Las Vegas Sun

March 29, 2024

Nevada’s oil speculators worry about uncertain future

Assemblyman aims to end fracking in state before it gains traction

In 2012, as oil companies used new drilling techniques like fracking to expand their operations to previously unreachable areas, Houston-based Noble Energy turned its attention to Nevada. The exploration firm announced its intentions that year to pursue an expensive high-risk play in a region long thought to have potential for a big payoff.

Noble leased about 350,000 acres and received state permits allowing the use of hydraulic fracturing to tap into the uneven but potentially oil-rich geology that characterizes the area east of Elko. By 2014, Noble had invested millions, according to filings, to hydraulically fracture three wells in Nevada. Two yielded oil. Notably, Noble received a permit for horizontal drilling, an innovation that, with fracking, helped drive an oil boom in the U.S. But as the boom increased supply and oil prices plummeted, Noble started to cap its Nevada wells.

It has since exited the state. Noble’s journey marked the beginning and end of the most serious attempt to create high-volume oil supplies in Nevada by fracking, a high-pressure ground injection of water, sand and chemicals, used to crack open rock and release oil.

Hydraulic fracturing has been used in conventional drilling since the 1940s, but its use increased in the past several years as other innovations allowed for prospecting in untapped areas. That expansion often has come with controversy, as the practice of blasting chemicals thousands of feet into the ground has been linked to groundwater contamination and increased seismic activity. Several counties and two states — New York and Vermont — have placed moratoriums on fracking activity, and Nevada may be next.

“No other well would be able to frack if the bill passed with its current language,” said Assemblyman Justin Watkins, who introduced a measure that would ban the extraction of oil and gas from hydraulic fracturing.

When Noble Energy was pursuing its wells, it worked with regulators in 2014 to create strict regulations. For instance, Nevada was first in requiring the pre-disclosure of chemicals, according to Richard Perry, administrator of the Nevada Division of Minerals Administrator. Watkins said these regulations were some of the nation’s best, but that they are not enough.

“What the science points to is that no amount of regulation of fracking can eliminate the harmful effects on our health,” Watkins said.

The plan was opposed by the Reno-Sparks Chamber of Commerce and the Western States Petroleum Association. Although there is no formal opposition group, some observers of the oil industry expected opposition to coalesce in the coming months and to come partly from rural counties that receive funding from oil royalties — about $2.8 million last year in Nevada, split between federal, state and local governments.

In practice, Watkins’ bill would have almost no effect on current exploration; only one firm has a permit to do hydraulic fracturing. The more pressing worry for opponents is that the legislation would block Nevada from tapping into what they see as a profitable resource that could spur economic development and bring more jobs to rural areas.

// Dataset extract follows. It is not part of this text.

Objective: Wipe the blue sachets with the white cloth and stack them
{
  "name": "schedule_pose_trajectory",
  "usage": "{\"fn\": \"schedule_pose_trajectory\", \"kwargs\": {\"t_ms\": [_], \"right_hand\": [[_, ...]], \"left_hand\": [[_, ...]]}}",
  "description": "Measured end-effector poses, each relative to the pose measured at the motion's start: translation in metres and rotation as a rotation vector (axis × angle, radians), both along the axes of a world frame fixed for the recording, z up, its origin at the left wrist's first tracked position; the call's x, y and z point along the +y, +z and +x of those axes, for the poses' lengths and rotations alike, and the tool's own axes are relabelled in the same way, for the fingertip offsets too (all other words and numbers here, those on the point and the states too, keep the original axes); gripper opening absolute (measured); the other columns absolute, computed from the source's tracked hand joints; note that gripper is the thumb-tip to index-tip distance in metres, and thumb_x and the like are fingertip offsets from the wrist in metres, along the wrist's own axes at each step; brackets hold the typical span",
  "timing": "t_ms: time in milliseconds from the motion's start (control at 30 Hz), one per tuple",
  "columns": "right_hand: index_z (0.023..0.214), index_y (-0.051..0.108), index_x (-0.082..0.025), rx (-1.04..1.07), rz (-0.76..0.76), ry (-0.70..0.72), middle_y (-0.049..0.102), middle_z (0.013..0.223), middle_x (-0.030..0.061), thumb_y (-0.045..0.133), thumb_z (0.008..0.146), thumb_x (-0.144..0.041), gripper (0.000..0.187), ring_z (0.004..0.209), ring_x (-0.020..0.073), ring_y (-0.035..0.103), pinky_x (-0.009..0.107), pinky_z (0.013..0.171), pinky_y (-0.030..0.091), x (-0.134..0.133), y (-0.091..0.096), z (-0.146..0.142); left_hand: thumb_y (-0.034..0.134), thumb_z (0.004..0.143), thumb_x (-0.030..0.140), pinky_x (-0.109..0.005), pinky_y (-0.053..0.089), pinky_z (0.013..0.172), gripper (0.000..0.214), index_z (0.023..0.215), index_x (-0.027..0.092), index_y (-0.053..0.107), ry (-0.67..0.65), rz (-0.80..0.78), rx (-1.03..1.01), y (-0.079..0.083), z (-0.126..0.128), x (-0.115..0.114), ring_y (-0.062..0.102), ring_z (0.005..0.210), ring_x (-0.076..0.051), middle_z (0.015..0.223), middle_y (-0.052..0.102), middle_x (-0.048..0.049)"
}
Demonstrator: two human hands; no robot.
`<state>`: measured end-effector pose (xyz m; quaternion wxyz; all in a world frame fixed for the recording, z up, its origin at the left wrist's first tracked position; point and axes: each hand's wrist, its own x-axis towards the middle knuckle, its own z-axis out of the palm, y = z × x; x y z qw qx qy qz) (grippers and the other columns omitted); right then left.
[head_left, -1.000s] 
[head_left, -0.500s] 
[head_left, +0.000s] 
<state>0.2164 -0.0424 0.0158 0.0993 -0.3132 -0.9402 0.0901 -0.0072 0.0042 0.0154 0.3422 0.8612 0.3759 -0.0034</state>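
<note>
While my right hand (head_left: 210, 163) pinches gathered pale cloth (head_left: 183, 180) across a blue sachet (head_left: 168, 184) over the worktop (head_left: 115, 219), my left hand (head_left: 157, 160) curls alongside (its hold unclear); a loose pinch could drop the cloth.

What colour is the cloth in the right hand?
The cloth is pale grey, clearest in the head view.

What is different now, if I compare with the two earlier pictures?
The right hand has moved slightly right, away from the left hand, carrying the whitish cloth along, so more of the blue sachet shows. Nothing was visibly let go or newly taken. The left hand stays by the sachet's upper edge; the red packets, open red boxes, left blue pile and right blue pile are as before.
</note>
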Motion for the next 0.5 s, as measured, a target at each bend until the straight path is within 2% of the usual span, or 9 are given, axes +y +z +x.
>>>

Nevada’s first oil well was built in 1907, but the state is a smaller player in the U.S. market. The Bureau of Land Management has issued 600 oil leases on federal land, but there are only 29 operating wells. According to the Department of Energy, it produced 281,000 barrels in 2015, compared with the 1.2 billion produced in Texas or 201 million in neighboring California. Industry geologists argue Nevada could be a larger player with the right investment. But big companies are more interested in developing oil shales with proven track records.

“If it was easy, we’d all be rich,” said Allen Matzke, whose SAM Oil is targeting conventional, vertical drilling sites that could be enhanced with fracking.

One historical footnote that keeps exploration teams coming back to Nevada is that, at one time, the state was home to one of the country’s most productive wells. It has since dried up, but speculators predict that the area could still be fertile with the right extraction technology: fracking with horizontal drilling.

“Nevada is probably a frontier state that could have a lot of really good development,” said Bill Ehni, a geologist who favors fracking to unlock unconventional deposits, such as oil shale.

Ehni stressed that the ban would block fracking in both traditional drilling, a practice in use for decades, and the unconventional drilling of shale. He said this could turn off even traditional oil exploration in the state, where fracking is used to enhance productivity.

“If that bill were to pass, the oil industry would basically disappear in Nevada,” he said.

But Watkins said the bill would prohibit only fracking, and that drilling could continue. Because the fracking industry is in such an early stage, he said the legislation would not cost a job. He also said when economic impact is so speculative, legislators should focus on the value of water in one of the country’s most arid states.

“Here, water is the most valuable resource we have,” Watkins said. “To put it into significant danger of contamination … as a trade-off for so little oil … doesn’t make any sense for us.”